もちろん、どこまでがエセかの線引きは難しい。

彼女はオタク? それともエセオタク?

たとえば、都内の国立大学に通うかわいらしい女の子・MさんはBL(ボーイズラブ)が好きな、いわゆる「腐女子」。Mさんの友達のHさんによると、「Mは自分で自分のことをオタクだと言うし、オタクであることを隠していない」そうだ。

彼女は同人誌即売会(二次創作イベント)にも足を運ぶので、一般的にはオタクと呼んで差し支えないかもしれないが、ガチオタかどうかの判定は厳しい。二次創作イベント1回あたりの出費は1万円ほどだが、ガチオタからすればこれは「控えめ」なのだそうだ。

また、Mさんは月にバイトで4万円以上は稼ぐそうだが、そのうちオタク関連の出費は3割程度にとどまる。これもガチオタ的には「少ない」という。アニメはネットやテレビで視聴することが多く、CDは多少買っても、DVDをそろえたりはしない。実際に話を聞いても、ガチオタならではの、皆が知らないようなアニメばかりを見ている素振りはまったくない。このあたりも「エセ判定」の根拠である。

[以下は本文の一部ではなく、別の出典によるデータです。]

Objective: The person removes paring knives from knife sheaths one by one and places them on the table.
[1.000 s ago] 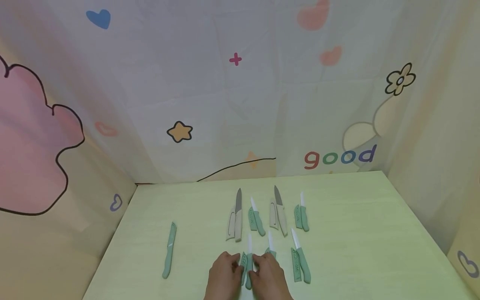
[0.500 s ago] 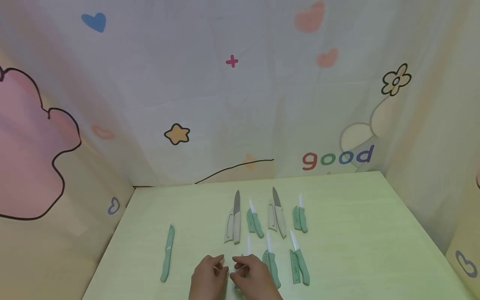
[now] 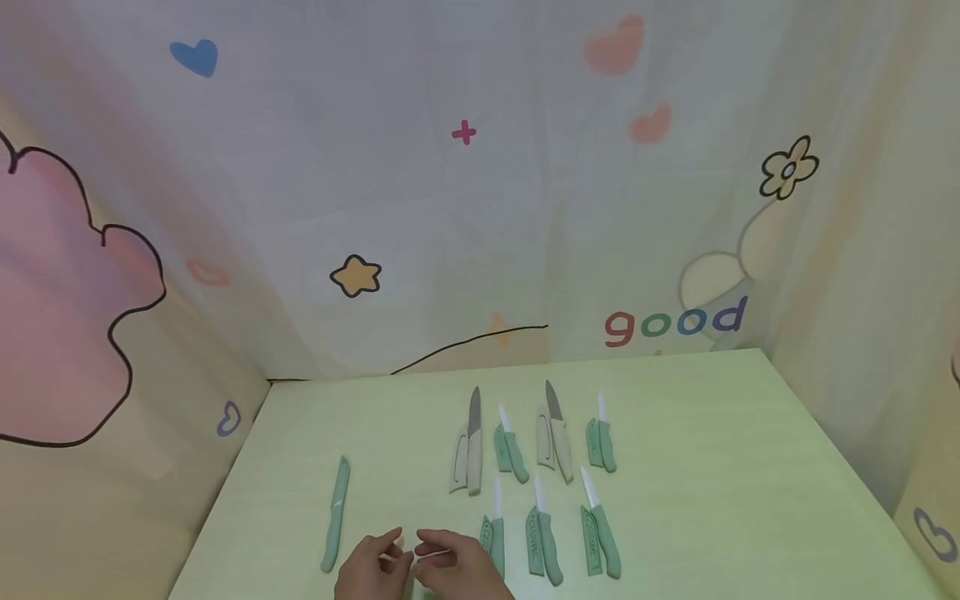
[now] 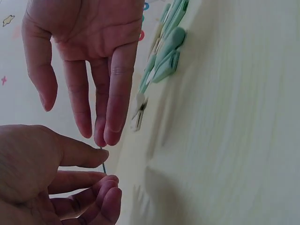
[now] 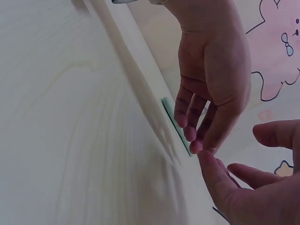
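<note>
My left hand [image 3: 372, 568] and right hand [image 3: 459, 568] hover close together at the table's front, fingers loosely bent, holding nothing visible. In the right wrist view, the left hand's [image 5: 213, 79] fingertips come near the right hand's [image 5: 262, 192]. Left of them lies a green knife [image 3: 335, 517] in its sheath. Just right of my right hand lies an unsheathed green paring knife [image 3: 498, 537] with a white blade, its green sheath [image 3: 486, 533] beside it; the hand partly hides them. Two similar green knives [image 3: 549, 542] [image 3: 606, 537] with sheaths follow to the right.
Behind that row, two beige-handled knives [image 3: 474, 458] [image 3: 560, 446] with grey blades and two smaller green knives [image 3: 514, 454] [image 3: 606, 446] lie beside their sheaths. A printed curtain [image 3: 465, 208] encloses the pale green table [image 3: 712, 483] at the back and sides.
Both hands have left the leftmost unsheathed green knife and its sheath, which now lie side by side, and have moved left towards the sheathed knife.
</note>
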Motion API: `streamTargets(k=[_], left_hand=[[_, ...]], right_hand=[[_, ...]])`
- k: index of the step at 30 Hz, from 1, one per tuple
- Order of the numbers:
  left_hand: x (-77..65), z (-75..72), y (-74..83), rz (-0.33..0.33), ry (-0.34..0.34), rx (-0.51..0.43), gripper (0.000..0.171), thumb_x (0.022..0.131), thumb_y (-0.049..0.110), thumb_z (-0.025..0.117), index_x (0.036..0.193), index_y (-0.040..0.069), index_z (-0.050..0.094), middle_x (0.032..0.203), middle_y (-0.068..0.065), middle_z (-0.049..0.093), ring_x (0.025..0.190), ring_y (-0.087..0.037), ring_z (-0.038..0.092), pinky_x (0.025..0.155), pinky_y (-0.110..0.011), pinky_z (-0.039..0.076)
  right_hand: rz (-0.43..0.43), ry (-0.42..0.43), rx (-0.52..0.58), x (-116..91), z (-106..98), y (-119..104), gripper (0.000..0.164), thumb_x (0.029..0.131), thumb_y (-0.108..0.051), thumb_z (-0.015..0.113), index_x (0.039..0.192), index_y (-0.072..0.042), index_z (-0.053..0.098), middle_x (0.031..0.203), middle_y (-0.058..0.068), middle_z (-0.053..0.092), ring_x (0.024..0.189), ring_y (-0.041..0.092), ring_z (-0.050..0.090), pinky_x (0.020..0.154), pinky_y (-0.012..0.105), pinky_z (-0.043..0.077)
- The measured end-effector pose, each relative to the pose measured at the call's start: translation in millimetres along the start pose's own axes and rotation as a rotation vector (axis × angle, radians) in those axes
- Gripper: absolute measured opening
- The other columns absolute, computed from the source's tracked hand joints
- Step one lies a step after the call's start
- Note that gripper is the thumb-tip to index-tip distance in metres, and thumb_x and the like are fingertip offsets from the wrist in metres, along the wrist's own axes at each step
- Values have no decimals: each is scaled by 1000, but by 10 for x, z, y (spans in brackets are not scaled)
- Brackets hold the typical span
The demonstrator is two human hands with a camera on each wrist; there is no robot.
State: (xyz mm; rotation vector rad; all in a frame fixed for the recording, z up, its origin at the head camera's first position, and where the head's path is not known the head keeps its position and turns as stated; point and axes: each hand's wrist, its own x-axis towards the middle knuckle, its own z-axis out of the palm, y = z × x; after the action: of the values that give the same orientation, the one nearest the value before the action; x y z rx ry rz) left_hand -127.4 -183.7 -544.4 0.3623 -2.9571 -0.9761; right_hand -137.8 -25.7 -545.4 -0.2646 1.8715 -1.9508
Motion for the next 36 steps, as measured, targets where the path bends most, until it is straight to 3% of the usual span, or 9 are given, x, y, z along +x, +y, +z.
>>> streamTargets(k=[4, 10, 17, 24, 30, 36], left_hand=[[1, -79, -123, -10, 34, -31, 40, 81, 17, 73, 115, -3, 66, 80, 1, 62, 65, -9, 60, 56, -32, 56], [31, -186, -299, -35, 80, -57, 47, 79, 17, 74, 117, -7, 63, 86, -6, 62, 66, -14, 60, 57, -32, 56], [49, -352, -439, -136, 117, 8, 58, 79, 22, 73, 125, -9, 55, 111, -26, 53, 90, -32, 54, 73, -44, 52], [166, -397, -591, -192, 62, 50, 69, 80, 26, 72, 131, -12, 46, 124, -36, 45, 105, -49, 47, 86, -59, 48], [268, -359, -660, -227, 37, 3, 69, 82, 20, 72, 134, -14, 42, 124, -37, 50, 112, -48, 47, 95, -60, 45], [299, -338, -632, -274, 26, -44, 63, 85, 12, 69, 136, -13, 41, 120, -34, 55, 108, -44, 52, 92, -58, 48]], right_hand=[[35, -49, 90, 74, 121, 34, 42, 90, -7, 61, 129, 7, 55, 111, 14, 67, 96, 24, 63, 84, 49, 57], [127, -32, 159, 187, 355, 38, 46, 88, -11, 61, 130, 5, 55, 111, 8, 67, 96, 22, 62, 87, 48, 55], [105, -38, 163, 314, 603, -4, 49, 87, -12, 62, 133, 4, 53, 119, 15, 64, 105, 24, 58, 96, 50, 50], [126, -34, 206, 486, 791, 9, 50, 88, -10, 63, 134, 7, 50, 127, 20, 59, 116, 28, 52, 102, 51, 45], [173, -26, 236, 565, 905, 90, 51, 87, -8, 65, 133, 7, 49, 128, 20, 58, 116, 29, 52, 102, 53, 44], [208, -51, 261, 623, 958, 104, 54, 87, -8, 65, 136, 5, 48, 130, 21, 56, 117, 30, 51, 104, 53, 42]])
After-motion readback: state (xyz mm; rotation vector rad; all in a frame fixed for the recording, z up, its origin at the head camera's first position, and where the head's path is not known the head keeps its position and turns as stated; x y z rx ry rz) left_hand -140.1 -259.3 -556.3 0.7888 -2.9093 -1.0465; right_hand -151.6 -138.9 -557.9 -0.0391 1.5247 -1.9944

「彼氏もいるし、(オタクではない)サークルにも所属しているので、交際費がかさみがち」とMさんは語るが、「そんなのはオタクと呼べない!」と思うガチオタの方々も多くいるのではないだろうか。しかしMさんは「自分はイラスト投稿もしている」と、正真正銘のオタクだと主張する。

MさんのBL本コレクション

Mさんのエセオタク判定はともかく、なぜそこまでしてオタクを自称したい若者が増えたのか。それは、一般人とのギャップを作り、自分を差別化できるからではないか。